The latest figures are based on statistical information up until the end of 2013 and are from a study by Lasse Ahtiainen published by the Ministry of Employment and the Economy. This is the fifth similar type study since 1989.
At the end of 2013 the total level of organised employees was 64.5 per cent. This shows a slight fall off in membership from a previous study in 2009 when union density was 67.4 per cent. In the public service sectors, the rate of union membership was 76.3 per cent, while in the private service sectors it was 51.6 per cent.
The study has attempted to accurately assess union density on the basis of those members of unions that are either employed or unemployed. Pensioners, students, non-paying members and entrepreneurs are not included in organising figures. These groups make up 29.8 per cent of union members. The figures are based on a questionnaire sent out to all 69 unions belonging to the three trade union federations. Nine smaller unions did not answer.
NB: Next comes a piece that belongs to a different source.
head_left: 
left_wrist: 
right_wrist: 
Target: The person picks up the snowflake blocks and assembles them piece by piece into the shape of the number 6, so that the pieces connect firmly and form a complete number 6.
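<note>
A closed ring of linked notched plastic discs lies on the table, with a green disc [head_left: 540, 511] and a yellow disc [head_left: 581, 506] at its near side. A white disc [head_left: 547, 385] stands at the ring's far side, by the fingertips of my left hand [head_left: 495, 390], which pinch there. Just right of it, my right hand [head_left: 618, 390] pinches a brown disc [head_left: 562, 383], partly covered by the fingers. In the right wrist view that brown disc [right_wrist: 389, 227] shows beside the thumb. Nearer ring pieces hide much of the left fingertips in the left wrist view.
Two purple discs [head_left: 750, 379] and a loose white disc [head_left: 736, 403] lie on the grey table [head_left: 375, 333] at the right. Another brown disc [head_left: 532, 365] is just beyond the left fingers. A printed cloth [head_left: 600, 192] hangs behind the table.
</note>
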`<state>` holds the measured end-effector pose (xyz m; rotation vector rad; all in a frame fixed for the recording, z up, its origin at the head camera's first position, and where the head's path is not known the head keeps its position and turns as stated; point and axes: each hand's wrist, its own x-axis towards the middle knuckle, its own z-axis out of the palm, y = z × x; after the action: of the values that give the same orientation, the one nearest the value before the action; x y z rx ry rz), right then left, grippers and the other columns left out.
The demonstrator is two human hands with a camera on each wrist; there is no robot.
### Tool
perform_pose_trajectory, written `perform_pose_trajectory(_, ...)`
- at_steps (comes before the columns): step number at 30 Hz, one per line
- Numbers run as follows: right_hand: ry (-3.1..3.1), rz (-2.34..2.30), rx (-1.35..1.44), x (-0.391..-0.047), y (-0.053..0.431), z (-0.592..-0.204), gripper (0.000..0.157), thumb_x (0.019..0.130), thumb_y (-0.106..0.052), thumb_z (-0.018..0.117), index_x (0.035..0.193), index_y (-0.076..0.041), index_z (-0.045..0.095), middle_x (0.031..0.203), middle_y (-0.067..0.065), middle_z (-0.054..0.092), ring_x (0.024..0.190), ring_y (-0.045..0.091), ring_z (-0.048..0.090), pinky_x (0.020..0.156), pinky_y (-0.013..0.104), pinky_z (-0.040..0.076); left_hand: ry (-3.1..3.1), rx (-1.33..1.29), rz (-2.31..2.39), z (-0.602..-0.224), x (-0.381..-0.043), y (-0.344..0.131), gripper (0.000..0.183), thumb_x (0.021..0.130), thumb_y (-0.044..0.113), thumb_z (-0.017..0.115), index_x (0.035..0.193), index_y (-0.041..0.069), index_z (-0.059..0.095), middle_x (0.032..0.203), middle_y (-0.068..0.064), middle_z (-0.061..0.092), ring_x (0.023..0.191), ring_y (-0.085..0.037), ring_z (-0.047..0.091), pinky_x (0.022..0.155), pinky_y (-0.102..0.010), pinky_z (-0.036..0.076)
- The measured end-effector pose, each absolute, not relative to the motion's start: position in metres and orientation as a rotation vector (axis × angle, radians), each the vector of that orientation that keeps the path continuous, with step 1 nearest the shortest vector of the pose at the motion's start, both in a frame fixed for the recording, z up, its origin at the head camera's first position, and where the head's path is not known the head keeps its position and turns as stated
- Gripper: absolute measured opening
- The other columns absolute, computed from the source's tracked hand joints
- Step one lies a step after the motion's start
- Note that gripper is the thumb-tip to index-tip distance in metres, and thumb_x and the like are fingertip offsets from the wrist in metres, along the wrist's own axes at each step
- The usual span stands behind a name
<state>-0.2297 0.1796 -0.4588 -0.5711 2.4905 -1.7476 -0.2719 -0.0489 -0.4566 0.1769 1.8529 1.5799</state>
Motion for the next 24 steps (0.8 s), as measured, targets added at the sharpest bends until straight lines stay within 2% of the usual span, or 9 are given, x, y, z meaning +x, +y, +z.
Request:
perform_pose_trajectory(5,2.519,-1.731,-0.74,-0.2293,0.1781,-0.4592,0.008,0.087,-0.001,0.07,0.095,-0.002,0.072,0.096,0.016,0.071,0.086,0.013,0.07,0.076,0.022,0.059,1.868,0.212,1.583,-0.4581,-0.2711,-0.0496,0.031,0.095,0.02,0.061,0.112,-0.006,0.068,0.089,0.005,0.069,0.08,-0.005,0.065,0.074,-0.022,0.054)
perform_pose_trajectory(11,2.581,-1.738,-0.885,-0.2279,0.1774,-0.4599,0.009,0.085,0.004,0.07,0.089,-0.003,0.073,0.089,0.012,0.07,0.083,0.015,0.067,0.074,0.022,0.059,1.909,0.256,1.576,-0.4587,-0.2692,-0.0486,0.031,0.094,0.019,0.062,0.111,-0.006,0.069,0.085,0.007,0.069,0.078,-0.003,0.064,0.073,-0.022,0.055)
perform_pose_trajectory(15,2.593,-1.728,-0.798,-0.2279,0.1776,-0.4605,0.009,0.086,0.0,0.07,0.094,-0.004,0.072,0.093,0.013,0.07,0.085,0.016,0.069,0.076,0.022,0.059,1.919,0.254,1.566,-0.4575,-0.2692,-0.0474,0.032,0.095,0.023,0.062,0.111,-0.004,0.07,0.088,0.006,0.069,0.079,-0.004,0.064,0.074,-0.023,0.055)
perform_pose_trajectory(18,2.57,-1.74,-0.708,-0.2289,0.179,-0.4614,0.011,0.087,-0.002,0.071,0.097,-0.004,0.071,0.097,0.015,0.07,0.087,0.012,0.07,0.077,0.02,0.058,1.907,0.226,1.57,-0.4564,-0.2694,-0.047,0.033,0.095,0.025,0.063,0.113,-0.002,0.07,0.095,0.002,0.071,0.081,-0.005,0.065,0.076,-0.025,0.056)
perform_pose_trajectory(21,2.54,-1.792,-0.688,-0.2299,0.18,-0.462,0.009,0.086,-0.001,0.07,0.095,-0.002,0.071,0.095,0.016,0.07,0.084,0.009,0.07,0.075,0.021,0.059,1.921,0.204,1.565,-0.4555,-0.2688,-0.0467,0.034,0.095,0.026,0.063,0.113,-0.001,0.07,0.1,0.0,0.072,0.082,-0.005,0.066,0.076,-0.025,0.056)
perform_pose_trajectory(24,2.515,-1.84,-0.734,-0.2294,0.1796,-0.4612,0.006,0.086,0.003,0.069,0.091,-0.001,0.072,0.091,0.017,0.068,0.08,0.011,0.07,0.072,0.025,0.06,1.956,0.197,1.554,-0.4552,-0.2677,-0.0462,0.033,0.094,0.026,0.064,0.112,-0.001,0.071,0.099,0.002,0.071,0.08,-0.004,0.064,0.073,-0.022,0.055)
There are also a handful of unions who remain outside the trade union federations. These 69 unions have a total of 2,157,000 members. The population of Finland now stands at 5,486,100. Women outnumber men in union membership: 69.9 per cent of female workers are union members. For men the figure was lower at 59 per cent. The gap continues to grow.
Since 2009 union membership has decreased more among men than among women. Union membership and union organisation has been on the decline, especially among the unemployed and young people. In this connection it should be noted that there is a low level of unionisation among part time employees, only 43 per cent. The same applies to fixed term employees. This type of work is becoming increasingly common among young people and a growing phenomenon in the labour market.
The latest figures still clearly demonstrate that Finland is the leading country in the European Union when it comes to organising workers. The five Nordic countries are at the top, globally, in terms of trade union density. In OECD statistics only Iceland pips Finland in trade union membership.